Minckler, who attended the listening session, responded by saying that this is standard procedure in Leverett and the officer was simply investigating the presence of a parked vehicle at a town building after normal business hours. He said his officers will, in the future, be more mindful that people drive to certain locations in Wendell for internet access and cellphone signals.
Resident Court Dorsey said he does not believe townspeople should feel a police presence. But this sentiment was not shared by all. Christine Heard, Jenny Gross and Anna Seeger voiced support for police presence.
Keller said the partnership has been working out very well.
Minckler told the Greenfield Recorder the towns are finishing up a lease agreement on the Wendell Police Station at 4 Center St., which his officers will use as a satellite office.

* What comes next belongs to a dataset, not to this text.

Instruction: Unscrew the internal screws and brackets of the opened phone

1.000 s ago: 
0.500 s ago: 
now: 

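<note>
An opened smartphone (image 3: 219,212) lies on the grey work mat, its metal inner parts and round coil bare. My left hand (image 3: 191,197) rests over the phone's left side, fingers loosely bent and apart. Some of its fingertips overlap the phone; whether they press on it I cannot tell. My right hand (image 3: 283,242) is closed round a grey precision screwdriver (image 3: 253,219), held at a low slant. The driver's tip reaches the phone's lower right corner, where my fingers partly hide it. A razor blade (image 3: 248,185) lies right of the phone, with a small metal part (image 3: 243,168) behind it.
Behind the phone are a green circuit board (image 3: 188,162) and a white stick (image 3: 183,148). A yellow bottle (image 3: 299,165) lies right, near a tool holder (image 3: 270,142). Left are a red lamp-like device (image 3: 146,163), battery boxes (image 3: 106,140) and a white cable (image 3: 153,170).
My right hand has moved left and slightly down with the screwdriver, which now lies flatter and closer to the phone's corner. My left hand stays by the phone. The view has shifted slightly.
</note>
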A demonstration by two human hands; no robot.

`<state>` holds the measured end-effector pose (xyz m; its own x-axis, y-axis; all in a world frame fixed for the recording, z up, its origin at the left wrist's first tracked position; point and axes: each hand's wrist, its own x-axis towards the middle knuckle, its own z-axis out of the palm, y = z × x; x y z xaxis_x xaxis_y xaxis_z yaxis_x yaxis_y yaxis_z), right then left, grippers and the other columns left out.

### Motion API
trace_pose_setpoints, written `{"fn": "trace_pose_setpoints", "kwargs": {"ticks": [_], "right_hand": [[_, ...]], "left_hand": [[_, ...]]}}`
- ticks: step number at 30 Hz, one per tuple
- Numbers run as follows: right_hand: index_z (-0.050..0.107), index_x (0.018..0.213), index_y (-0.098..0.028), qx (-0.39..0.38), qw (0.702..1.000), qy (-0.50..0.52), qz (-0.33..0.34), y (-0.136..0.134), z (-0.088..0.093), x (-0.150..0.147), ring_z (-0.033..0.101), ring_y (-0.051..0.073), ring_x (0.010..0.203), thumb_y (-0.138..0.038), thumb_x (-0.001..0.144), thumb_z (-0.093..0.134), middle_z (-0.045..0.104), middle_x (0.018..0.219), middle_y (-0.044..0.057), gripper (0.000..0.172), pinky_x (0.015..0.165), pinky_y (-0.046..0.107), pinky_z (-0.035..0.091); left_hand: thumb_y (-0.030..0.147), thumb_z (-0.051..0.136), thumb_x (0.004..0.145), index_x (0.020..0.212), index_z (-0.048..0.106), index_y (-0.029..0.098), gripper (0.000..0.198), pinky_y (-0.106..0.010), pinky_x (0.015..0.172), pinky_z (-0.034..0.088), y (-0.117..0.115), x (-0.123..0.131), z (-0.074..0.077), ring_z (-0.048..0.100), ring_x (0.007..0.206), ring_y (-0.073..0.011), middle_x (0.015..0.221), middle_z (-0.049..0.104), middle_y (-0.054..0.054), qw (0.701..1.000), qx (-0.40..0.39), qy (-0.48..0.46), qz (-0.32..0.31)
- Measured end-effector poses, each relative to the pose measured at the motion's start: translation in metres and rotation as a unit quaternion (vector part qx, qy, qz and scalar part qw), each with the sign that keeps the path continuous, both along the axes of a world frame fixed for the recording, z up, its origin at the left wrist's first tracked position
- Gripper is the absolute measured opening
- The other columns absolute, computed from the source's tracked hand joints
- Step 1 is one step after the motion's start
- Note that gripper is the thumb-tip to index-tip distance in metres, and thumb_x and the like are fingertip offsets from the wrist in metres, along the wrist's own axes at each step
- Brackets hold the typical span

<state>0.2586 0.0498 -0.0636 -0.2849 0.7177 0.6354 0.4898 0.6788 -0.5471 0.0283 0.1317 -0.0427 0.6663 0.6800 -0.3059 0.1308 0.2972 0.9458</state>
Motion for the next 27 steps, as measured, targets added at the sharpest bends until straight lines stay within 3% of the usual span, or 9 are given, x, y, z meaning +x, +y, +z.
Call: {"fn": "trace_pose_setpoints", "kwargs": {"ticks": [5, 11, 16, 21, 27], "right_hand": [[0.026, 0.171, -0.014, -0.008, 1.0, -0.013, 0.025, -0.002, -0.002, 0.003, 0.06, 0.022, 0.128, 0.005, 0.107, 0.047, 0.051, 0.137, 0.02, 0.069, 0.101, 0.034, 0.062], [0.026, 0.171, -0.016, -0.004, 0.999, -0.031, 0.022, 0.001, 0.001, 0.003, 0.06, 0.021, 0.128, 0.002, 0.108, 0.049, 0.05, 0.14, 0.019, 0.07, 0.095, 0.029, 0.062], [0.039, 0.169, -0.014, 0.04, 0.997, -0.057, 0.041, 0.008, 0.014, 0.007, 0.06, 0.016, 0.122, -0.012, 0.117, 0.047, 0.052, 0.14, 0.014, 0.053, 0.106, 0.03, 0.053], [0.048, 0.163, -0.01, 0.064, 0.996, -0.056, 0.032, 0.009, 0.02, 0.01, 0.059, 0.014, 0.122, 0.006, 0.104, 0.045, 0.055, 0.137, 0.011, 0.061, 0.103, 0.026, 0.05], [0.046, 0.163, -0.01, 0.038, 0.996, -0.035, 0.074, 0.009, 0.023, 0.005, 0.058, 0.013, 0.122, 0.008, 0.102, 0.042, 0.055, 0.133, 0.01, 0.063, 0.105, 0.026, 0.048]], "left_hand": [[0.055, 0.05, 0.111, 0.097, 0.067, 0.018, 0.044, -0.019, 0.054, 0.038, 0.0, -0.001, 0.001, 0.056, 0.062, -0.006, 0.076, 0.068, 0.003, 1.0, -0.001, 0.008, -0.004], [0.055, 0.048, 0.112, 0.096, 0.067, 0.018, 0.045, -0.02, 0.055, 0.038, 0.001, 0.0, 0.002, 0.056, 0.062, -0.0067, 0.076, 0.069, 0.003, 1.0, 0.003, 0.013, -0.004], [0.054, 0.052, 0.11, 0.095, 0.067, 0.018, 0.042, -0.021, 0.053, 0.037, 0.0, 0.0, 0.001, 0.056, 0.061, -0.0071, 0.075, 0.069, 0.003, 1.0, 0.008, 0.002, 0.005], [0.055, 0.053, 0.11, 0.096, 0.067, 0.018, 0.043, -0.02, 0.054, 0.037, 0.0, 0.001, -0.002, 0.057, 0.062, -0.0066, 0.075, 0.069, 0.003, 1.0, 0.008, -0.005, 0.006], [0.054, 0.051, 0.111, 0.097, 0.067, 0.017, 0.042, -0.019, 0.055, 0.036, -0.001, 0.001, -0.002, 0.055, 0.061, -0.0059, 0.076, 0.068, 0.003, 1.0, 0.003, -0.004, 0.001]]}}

A five-member search committee has been assembled to select a replacement for Diana Smith, who on Sept. 30 retired as the New Salem Public Library director after 23 years.
Library Trustee Eli MacCullagh, Selectboard member Hugh MacKay, library staffer Sue Dunbar, resident Jennifer Bamford, and Betsy Bergantino, a member of the Friends of New Salem Public Library were named to the committee this month. Interim Director Linda Chatfield said she expects Smith’s replacement to be selected in the next two to three months.
“Things have been going very well and, actually, every once in a while I check in with Diana about some things we’re doing,” Chatfield said, adding that she doesn’t want to interrupt Smith’s retirement. “The community … (has) been very positive with me and they seem to think I’m doing a good job as the acting library director. And I’m very pleased to know that.”
Chatfield mentioned she moved to New Salem in 2013 and started at the library as a volunteer before leaving when her employer, the University of Massachusetts Amherst, made her full-time. She rejoined the library in January 2020, shortly before the COVID-19 pandemic struck. She told the Greenfield Recorder she was the director of the Woods Memorial Library in Barre from 1994 to 1999.
She said a Zoom presentation about the blizzard of 1978 is planned for early February.
Smith grew up in California and majored in clothing and textiles at San Francisco State University and worked in that industry after she graduated. She and husband Chris Smith moved to Massachusetts decades ago to study macrobiotics with Michio Kushi, who helped popularize within the United States the diet based on the Japanese cosmological principles of yin and yang that consists of whole cereals and grains supplemented with beans and vegetables. They eventually moved to Wendell.
Smith had said she worked in a library in high school and worked a few hours a week at the Wendell Free Library before learning of the job opening in New Salem. To become a library director without a master’s degree in library science, she said, she had to take four courses in five years for certification.